**Work request:** Show each line in the listing below that contains the word "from".

+++ Dataset content

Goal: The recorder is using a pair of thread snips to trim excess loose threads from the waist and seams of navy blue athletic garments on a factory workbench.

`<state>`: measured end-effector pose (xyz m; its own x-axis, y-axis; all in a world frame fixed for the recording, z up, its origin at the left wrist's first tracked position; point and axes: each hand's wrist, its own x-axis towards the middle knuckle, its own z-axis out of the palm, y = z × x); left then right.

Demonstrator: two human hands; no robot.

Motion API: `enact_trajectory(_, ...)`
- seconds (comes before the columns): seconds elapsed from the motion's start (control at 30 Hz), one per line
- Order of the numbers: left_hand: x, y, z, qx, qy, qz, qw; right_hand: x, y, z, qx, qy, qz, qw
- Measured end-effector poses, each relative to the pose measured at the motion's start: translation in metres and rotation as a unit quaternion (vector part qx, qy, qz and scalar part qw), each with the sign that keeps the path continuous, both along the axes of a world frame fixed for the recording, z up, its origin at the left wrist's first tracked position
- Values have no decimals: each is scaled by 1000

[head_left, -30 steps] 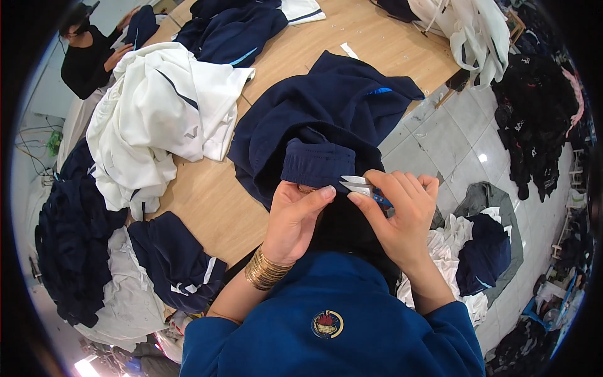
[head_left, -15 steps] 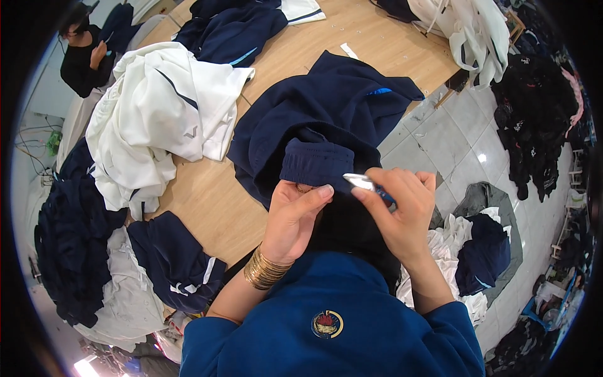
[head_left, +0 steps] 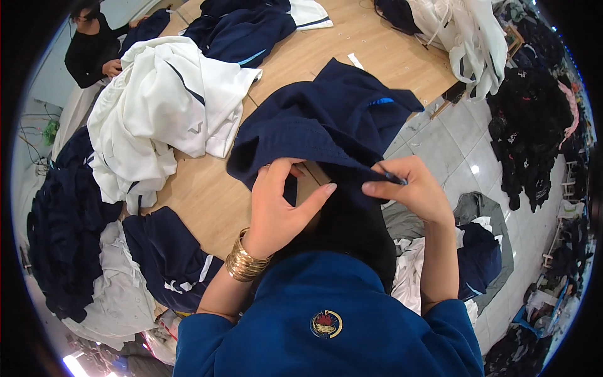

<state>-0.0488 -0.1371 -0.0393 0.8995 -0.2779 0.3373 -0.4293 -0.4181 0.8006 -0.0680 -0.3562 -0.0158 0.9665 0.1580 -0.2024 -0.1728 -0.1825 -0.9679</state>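
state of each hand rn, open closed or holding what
Left hand: open, thumb spread, at the edge of the navy garment.
Right hand: closed, pinching the navy garment, blue tool tucked in it.

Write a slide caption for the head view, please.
Left hand and right hand at the edge of a navy-blue cloth garment, beside a rumpled white cloth garment on a pale wooden table.

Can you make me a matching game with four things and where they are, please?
Things:
1. Gold bangles
2. Navy garment
3. White garment pile
4. Pink cloth

Places:
A. On the table, left of the navy garment
B. At the far right, beside black clothes
C. Around the left arm
D. Pinched by the right hand

Pairs: 1-C, 2-D, 3-A, 4-B
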Motion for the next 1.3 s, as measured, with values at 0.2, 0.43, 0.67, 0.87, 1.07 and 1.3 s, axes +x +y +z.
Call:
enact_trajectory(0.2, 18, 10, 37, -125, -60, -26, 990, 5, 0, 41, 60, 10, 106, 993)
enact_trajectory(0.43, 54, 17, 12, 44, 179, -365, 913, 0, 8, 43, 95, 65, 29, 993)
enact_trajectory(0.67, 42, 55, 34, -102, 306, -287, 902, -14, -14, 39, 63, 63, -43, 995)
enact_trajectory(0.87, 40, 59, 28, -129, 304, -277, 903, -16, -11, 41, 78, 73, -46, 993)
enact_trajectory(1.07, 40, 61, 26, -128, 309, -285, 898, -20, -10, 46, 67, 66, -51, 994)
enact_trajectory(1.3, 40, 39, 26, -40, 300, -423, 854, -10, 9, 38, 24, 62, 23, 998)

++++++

**Solution to this exercise:**
Goal: The recorder is using a pair of thread snips to trim excess loose threads from the waist and seams of navy blue athletic garments on a factory workbench.
- seconds (comes before the columns): seconds elapsed from the motion's start (control at 30 Hz), one per line

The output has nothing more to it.